_EXERCISE_
Where a line of the following data contains the string "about", include it in the tally. Report the total alone.

Entries taken from a collection:
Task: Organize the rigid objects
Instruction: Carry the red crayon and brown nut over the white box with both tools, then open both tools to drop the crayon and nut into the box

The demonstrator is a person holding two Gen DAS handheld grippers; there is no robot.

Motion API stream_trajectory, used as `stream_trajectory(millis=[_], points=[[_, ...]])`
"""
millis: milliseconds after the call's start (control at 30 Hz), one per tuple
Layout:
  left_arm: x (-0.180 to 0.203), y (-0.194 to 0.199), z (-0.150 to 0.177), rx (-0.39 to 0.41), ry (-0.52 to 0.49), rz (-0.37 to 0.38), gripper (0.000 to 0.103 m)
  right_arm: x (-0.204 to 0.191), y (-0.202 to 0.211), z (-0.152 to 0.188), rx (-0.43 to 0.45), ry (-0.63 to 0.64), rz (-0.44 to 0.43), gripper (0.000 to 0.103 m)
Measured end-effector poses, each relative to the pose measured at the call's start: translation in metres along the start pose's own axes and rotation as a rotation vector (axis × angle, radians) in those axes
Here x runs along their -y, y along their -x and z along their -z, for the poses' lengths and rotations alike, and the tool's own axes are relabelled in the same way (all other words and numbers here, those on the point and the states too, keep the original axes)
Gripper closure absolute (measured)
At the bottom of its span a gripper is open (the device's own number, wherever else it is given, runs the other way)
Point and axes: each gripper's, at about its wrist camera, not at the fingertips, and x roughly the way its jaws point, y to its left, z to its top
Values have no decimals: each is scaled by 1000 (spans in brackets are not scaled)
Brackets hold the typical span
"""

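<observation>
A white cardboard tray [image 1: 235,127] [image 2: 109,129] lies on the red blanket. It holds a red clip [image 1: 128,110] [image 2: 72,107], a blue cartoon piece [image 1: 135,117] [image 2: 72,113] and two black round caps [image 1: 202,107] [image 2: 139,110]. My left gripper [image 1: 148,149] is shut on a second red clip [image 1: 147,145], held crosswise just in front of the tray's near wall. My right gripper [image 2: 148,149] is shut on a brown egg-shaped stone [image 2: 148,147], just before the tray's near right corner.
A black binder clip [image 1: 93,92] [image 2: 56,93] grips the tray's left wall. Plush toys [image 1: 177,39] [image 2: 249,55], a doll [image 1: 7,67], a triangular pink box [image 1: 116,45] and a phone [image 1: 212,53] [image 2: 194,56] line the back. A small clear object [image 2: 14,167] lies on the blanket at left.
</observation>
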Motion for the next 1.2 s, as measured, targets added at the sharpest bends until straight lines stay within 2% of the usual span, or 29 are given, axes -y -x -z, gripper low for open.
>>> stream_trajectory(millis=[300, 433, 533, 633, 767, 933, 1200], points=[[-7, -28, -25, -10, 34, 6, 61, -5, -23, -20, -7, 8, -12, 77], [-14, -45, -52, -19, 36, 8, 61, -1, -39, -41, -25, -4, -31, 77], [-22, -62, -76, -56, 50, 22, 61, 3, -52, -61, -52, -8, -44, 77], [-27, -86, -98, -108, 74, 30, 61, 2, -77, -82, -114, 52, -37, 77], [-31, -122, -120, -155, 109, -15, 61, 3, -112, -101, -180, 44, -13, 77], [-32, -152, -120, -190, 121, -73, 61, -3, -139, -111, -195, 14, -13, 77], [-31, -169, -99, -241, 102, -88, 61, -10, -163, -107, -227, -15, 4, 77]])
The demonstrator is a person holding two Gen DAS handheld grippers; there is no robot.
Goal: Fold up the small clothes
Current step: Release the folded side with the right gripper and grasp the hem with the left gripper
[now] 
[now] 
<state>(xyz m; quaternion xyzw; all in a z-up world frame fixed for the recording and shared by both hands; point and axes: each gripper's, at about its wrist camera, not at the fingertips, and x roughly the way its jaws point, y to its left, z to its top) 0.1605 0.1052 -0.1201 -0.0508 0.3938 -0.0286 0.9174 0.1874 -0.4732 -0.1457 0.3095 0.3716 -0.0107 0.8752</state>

_OUTPUT OF THE EXERCISE_
2